In 2014, 12.4 million young people were “under-mobilized,” in the sense that they registered but did not cast a ballot.  This number represents 57.4% of the young people who were registered. The 2014 election failed to engage these young people who had taken an important step toward voting. See CIRCLE’s, Fact Sheet for more details on why young people say they register but fail to vote.

The importance of outreach

If campaigns are interested in mobilizing likely supporters among youth, they might just need to talk to them. In fact, campaign outreach to 18- to-24 year olds has varied greatly over the past 40 years, according to CIRCLE’s analysis of the American National Election Studies data. The trendline for party contact generally tracks well with turnout among 18-to-24 year olds in presidential elections. The only major disparity was in 1992, when turnout peaked but contact did not, which could have had something to do with the overall high turnout in that cycle. We do not know the rate of campaign contact in 2014, but it may have been low.

In 2012, youth who reported being contacted by a campaign were 1.4 times more likely to vote than peers who were not contacted by a campaign, according to a post-election survey of 18-to-24 year olds conducted by CIRCLE. In total, one quarter of young people were contacted by a campaign in the 2012 election cycle. Wealthier and more formally educated youth were more likely to be contacted by campaigns in 2012, while Black and Hispanic youth were less likely to be contacted than White youth.

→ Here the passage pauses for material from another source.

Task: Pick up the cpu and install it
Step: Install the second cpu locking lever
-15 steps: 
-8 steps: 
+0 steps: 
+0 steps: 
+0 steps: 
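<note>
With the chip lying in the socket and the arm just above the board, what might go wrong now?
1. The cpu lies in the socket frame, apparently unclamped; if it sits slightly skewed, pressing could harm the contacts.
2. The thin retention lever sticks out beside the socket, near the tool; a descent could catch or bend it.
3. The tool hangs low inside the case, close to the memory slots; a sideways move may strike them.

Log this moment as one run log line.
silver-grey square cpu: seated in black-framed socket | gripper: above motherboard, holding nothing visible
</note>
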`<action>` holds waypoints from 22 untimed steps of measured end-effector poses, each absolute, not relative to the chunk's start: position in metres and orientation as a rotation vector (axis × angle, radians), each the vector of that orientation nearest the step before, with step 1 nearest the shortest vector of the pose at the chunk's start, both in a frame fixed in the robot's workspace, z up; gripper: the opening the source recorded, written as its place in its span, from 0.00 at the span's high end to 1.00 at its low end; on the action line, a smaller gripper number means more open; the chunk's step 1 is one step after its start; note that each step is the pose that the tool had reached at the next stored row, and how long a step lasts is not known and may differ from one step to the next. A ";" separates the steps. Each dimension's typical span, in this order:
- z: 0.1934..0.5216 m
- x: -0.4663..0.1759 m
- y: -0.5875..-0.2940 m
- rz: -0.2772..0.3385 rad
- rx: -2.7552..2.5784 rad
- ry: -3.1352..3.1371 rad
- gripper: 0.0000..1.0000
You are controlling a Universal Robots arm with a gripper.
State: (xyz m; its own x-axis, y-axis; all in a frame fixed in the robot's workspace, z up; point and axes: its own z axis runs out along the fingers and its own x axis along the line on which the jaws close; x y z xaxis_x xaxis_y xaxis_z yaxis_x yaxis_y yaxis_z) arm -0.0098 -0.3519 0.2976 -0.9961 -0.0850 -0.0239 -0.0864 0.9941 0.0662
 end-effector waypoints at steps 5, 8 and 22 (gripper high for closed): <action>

Look for more analysis from CIRCLE in the coming months about youth, political attitudes and participation and the 2016 election cycle. Sign up for our E-Update to receive monthly links and summaries of CIRCLE’s most recent analyses.


[1] CIRCLE had provided a similar estimate (21.5%) based on exit polls immediately after the 2014 election, although we did not find a decline relative to 2014. We recommend using the CPS data now that it is available, although it is a survey with a margin of error and it suffers from other sources of bias (such as self-reporting of whether a person voted).